## EXERCISE
Set down, please, exactly the lines below that run from the line with "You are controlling" to the line with "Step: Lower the", both lines included.

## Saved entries
━━━━
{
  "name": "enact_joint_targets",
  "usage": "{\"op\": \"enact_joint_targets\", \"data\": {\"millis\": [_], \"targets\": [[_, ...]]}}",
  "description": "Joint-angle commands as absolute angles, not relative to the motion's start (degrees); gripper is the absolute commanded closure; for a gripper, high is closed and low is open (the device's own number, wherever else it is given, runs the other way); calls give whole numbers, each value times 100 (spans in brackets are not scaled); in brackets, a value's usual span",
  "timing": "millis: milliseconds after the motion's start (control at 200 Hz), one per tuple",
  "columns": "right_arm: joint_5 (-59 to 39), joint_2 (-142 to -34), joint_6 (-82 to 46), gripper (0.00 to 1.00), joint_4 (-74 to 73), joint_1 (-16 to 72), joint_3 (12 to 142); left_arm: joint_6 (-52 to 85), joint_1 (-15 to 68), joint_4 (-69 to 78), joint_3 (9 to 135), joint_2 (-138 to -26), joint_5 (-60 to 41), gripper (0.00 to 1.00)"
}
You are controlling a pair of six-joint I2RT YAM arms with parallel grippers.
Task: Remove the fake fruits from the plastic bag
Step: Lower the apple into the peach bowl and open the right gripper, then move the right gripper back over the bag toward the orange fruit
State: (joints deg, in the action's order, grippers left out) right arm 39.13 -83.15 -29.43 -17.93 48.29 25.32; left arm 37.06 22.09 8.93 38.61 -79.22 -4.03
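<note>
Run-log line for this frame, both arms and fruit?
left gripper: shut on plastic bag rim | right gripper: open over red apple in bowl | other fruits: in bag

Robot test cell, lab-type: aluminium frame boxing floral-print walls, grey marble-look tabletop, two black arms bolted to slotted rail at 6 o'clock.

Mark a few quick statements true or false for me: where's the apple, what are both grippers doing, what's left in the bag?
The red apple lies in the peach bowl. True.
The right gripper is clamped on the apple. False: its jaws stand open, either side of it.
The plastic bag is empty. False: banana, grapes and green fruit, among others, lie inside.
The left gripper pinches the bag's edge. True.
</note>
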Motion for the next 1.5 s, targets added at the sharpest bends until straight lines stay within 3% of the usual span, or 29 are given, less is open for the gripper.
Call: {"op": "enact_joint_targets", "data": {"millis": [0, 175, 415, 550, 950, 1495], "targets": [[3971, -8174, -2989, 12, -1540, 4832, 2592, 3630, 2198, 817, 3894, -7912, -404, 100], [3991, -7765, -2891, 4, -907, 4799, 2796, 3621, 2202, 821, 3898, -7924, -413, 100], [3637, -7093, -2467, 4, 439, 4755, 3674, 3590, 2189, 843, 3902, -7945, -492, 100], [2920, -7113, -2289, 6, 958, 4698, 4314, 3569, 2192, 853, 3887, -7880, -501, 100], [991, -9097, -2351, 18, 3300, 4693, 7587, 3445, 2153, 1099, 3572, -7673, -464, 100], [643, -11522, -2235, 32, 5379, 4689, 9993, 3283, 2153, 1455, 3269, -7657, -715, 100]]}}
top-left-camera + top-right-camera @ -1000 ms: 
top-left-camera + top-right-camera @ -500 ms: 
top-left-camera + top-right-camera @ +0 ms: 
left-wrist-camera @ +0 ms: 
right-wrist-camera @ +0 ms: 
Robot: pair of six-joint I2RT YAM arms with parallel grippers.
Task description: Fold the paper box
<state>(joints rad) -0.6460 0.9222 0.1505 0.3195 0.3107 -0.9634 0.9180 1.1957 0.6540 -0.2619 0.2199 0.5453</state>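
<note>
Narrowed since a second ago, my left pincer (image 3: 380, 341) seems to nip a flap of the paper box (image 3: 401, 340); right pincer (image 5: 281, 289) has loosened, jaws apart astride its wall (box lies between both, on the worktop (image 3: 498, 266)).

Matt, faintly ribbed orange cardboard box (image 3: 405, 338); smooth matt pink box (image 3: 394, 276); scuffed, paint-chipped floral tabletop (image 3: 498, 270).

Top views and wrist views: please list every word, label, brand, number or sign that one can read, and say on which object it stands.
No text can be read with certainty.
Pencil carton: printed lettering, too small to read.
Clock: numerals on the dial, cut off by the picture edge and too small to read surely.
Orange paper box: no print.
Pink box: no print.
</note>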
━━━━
## SOLUTION FOR THIS TASK
You are controlling a pair of six-joint I2RT YAM arms with parallel grippers.
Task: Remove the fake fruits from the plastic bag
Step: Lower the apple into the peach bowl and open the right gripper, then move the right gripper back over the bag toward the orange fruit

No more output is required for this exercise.